Chloe acted cranky and tried to boss Nate. Sometimes grudgingly, he tried to find ways to make her happy, risking his neck in the process. She stayed and guarded the man-cave with her father’s thirty-eight.
And now she sat and smiled as she drank a soft drink and ate ginger snaps. Nate opened the can of hash and spooned it out into his mess kit skillet. It smelled like cat food, which really wasn’t that bad. He used an alcohol marine stove to cook it, and it smelled delicious.
This was not the first time he had gone to the store to get food. But he never had a problem sticking to twelve items or less. For one, there wasn’t much on the shelves. For another thing, he always had to keep running the whole time. Oh, he could take his time getting there—at least until he got to the edge of the woods. Even the bum path (his dad’s name for it—for his father had placed his own names on his mental map of the landscape: Bum Path, Troll Hollow, Crackerbox Village), once a place where scary men once lurked, was now unoccupied by the living or the dead.
The second-floor garage apartment (from which vantage point he used to watch Chloe swim) felt safe. The fence around the yard was built plank-by-plank—no fence panels from the big box hardware store was good enough for his dad, oh no. “Good fences make good neighbors,” his dad had said to him, “And this fence is going to be the best neighbor we can have, Nate!” Nate had helped and built up his right arm swinging a hammer all summer. And his dad hadn’t stopped at the fence. He was on a roll and before the first frost Nate had a multi-tiered tree fort with trapdoors and retractable ladders.
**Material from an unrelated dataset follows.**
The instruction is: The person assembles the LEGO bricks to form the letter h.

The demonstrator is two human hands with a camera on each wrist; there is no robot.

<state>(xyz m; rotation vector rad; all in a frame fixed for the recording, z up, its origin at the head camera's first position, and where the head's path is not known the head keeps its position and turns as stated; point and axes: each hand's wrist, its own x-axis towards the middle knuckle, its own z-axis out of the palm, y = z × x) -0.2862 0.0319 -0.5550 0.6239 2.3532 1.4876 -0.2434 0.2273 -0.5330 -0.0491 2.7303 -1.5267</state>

He could see it from the second-floor window of the garage apartment.
He got water from Chloe’s swimming pool. It was starting to turn green, but he showed her how you could filter water with some cloth and some sand, and then boil it or treat it with a little unscented bleach and let it sit. He had what he considered a bright idea of taking the undersink filter out of the kitchen in his old house—the house with the family photos and the nice furniture and bookcases and his toys and the occasional thing he had to run and find: a knife, a ball of twine, or a pair of socks—and somehow running water through it.
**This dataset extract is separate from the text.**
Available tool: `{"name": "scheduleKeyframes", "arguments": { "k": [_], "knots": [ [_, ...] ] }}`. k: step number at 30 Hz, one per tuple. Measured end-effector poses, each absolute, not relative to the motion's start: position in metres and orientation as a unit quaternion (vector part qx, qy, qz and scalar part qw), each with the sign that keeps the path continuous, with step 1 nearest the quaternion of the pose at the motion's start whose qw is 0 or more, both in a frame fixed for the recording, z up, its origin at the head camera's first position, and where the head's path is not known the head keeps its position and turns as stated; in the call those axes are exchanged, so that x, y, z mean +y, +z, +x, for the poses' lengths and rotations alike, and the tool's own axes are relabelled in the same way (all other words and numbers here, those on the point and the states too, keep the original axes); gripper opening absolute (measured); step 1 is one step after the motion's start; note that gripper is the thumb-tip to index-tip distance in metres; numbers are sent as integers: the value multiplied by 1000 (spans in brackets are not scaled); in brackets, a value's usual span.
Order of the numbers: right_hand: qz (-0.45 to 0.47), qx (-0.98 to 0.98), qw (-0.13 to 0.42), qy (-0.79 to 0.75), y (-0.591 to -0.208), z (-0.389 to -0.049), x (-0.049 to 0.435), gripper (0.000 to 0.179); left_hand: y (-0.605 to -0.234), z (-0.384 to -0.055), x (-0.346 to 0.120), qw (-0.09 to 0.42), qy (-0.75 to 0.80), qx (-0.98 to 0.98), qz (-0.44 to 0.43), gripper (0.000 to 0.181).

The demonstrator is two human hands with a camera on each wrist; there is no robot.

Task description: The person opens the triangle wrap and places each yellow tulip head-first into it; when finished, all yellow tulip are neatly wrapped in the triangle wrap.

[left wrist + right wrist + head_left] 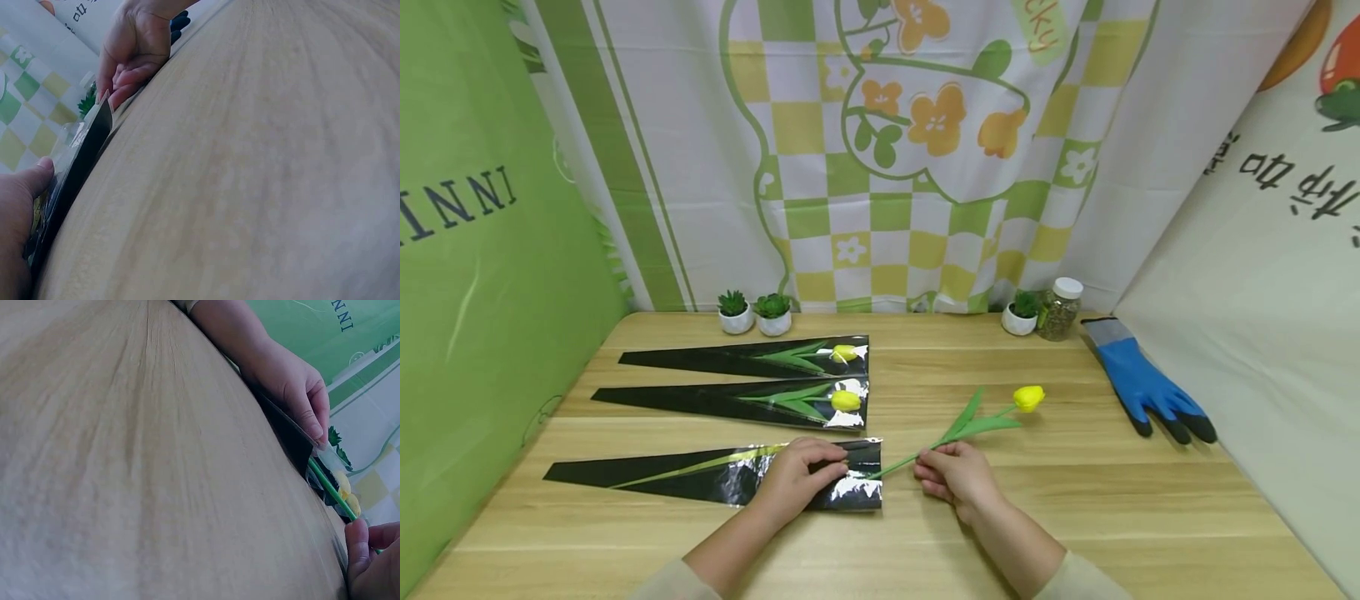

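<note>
Between thumb and fingers, my right hand [958, 479] pinches the green stem of a yellow tulip [1028, 398]. The bloom points away to the right, and the stem's lower end reaches into the mouth of a tapered black flower sleeve [647, 477] with a clear front. My left hand [797, 479] lies over that sleeve near its wide end. In the right wrist view, the left thumb and finger [306, 415] pinch the clear film at the mouth, and the stem [331, 486] runs under it. A yellowish strip [700, 465] shows along the sleeve.
Two more black sleeves, an upper one [685, 360] and a lower one [677, 402], each hold a yellow tulip. Small potted plants [736, 315] and a white-lidded jar [1060, 310] stand along the back edge. A blue glove [1138, 375] lies at the right.
</note>
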State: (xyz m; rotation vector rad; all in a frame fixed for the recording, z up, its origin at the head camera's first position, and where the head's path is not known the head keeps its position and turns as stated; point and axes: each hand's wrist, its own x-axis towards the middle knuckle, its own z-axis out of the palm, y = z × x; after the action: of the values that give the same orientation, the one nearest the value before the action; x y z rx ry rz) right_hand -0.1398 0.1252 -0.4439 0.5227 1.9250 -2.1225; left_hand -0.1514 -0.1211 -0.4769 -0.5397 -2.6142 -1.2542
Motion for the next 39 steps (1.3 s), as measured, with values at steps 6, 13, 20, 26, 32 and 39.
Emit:
{"name": "scheduleKeyframes", "arguments": {
  "k": [6, 13, 20, 26, 32, 39],
  "knots": [
    [176, 654, 131, -724, -444, -141, 126, 25, -477, -151, -121, 99, -429, -878, -187, 16],
    [173, 654, 141, -723, -444, -142, 127, 36, -476, -151, -122, 94, -428, -880, -182, 16],
    [162, 657, 141, -723, -444, -140, 128, 36, -476, -150, -122, 89, -430, -881, -177, 16],
    [129, 687, 126, -704, -438, -141, 140, 35, -477, -151, -122, 88, -428, -880, -185, 16],
    [16, 854, 50, -517, -428, -158, 166, 29, -475, -151, -122, 95, -423, -881, -191, 16],
    [-169, 943, -45, -283, -426, -184, 189, 23, -475, -151, -121, 95, -427, -877, -197, 17]
  ]
}}
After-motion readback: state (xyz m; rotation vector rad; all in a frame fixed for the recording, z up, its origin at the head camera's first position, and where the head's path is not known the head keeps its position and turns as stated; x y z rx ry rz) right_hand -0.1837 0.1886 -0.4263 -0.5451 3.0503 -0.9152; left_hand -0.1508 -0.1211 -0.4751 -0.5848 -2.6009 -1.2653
But he hadn’t tried it yet, and the sink was in the kitchen at the front of the house, and he was afraid that noisily messing with plumbing would attract zombies. He could see them walking up and down the street, sometimes alone and sometimes in groups, and sometimes something would draw their attention and they would go this way or that. And always they pass without stopping by his house, his house with its strong fence and solid gate, and the second story fortress and tree house annex and the reservoir next door. If he kept himself and Chloe fed, they could stay here as long as they wanted.
His own family had not had a lot of food in the pantry. He remembered a time when there was, but then his mom lost her job last year and got sick soon afterward, and they had eaten up most of what his dad had called their “rainy day food”. Chloe said her family ate out all the time and all they had in their kitchen were condiments, cocktail ingredients, and spices in fancy bottles in a decorative rack.
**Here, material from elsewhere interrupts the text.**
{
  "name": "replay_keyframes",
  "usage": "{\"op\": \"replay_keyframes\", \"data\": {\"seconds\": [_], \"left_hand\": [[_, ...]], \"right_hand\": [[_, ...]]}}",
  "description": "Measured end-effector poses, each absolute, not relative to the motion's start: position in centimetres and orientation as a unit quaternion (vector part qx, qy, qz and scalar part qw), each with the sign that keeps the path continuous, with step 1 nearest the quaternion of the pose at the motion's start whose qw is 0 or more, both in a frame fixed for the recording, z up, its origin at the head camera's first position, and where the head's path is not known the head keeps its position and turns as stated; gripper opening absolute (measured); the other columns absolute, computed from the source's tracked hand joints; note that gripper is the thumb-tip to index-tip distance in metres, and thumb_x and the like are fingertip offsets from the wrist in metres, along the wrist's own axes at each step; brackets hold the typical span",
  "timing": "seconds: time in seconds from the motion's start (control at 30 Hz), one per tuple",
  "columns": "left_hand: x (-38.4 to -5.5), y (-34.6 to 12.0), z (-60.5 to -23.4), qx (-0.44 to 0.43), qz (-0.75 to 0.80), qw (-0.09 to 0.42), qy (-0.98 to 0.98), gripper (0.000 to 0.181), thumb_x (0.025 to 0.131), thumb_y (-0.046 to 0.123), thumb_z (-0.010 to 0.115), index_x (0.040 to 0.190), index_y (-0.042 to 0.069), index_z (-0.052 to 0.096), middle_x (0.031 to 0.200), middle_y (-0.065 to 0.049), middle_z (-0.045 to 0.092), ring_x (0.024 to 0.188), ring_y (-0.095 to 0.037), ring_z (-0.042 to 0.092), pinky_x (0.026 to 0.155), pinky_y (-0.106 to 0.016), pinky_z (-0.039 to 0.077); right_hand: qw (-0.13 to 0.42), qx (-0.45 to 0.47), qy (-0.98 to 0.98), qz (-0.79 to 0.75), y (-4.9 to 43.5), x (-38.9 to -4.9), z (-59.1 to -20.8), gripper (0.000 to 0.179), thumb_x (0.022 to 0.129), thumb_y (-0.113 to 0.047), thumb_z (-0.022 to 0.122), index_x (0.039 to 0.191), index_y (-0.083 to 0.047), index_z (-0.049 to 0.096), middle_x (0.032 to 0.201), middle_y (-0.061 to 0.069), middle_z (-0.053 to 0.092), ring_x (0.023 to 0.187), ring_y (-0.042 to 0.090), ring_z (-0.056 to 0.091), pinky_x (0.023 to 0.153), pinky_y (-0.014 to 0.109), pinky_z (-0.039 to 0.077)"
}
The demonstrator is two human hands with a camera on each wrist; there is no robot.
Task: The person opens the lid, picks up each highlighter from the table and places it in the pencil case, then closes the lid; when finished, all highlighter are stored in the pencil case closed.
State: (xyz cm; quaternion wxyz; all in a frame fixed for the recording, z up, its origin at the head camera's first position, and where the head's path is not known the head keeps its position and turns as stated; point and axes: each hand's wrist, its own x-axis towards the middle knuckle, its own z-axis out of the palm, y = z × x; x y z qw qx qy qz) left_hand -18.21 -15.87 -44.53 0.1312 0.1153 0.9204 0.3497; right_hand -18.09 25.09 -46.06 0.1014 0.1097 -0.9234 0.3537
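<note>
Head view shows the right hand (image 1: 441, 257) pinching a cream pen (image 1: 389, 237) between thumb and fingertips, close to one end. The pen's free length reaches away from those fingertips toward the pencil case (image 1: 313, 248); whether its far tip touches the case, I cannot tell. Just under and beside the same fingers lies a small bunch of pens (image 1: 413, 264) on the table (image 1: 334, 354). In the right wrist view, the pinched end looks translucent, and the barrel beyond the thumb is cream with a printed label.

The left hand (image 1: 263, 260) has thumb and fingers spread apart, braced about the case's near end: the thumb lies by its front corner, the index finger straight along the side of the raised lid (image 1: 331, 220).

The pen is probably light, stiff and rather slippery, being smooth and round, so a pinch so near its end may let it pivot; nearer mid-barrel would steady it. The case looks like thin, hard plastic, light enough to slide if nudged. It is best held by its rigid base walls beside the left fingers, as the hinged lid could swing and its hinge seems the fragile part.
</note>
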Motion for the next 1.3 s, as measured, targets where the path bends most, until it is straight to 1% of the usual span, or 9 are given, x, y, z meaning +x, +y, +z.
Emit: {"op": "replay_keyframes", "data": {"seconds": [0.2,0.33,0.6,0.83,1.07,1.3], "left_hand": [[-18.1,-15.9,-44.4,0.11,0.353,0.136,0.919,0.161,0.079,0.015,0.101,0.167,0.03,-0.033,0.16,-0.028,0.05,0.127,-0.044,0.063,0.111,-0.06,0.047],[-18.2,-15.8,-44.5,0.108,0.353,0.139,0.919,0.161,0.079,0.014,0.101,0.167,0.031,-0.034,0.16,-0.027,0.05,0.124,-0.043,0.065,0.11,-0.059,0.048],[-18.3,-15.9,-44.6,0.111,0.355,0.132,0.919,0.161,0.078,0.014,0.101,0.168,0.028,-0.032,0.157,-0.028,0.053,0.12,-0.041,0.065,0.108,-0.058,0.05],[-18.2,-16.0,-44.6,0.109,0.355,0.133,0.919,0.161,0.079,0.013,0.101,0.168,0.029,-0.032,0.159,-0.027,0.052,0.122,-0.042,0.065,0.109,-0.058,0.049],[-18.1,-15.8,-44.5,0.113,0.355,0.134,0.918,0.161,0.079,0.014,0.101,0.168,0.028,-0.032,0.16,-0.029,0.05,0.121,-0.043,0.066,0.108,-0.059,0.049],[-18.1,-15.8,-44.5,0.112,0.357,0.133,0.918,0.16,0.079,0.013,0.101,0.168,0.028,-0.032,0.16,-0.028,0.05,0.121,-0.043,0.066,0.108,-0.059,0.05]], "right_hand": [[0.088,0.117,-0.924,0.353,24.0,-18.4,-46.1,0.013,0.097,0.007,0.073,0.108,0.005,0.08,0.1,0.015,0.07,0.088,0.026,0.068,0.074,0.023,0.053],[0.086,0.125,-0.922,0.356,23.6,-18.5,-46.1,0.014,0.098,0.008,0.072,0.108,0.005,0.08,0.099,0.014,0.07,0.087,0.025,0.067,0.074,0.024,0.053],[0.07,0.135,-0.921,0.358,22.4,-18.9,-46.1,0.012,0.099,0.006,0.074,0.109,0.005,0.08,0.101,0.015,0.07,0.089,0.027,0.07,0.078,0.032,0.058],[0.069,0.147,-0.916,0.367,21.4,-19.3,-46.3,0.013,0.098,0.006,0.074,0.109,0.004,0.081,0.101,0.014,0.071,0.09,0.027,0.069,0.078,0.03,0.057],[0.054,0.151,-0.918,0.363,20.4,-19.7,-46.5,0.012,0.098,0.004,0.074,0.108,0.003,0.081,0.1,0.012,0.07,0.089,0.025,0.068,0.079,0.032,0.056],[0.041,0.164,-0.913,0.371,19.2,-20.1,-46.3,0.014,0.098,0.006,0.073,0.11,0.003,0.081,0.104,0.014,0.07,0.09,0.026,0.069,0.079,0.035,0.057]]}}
Nate felt uneasy about going into the homes of neighbors and taking their things. He was surprised at how little storable food was in many people’s houses, anyway. He did find pasta and sauces and some canned food, and was building up decent pantry. But he worried he wouldn’t find enough, or that some house would have a rotten surprise hiding within. And he had unnamed worries, worries he did not understand, some of which revolved around the girl from next door. The girl eating ginger cookies before lunch.
And then they heard gunshots coming from the direction of the hill with the big house on it, the hill his dad had called Mt. Rare-air.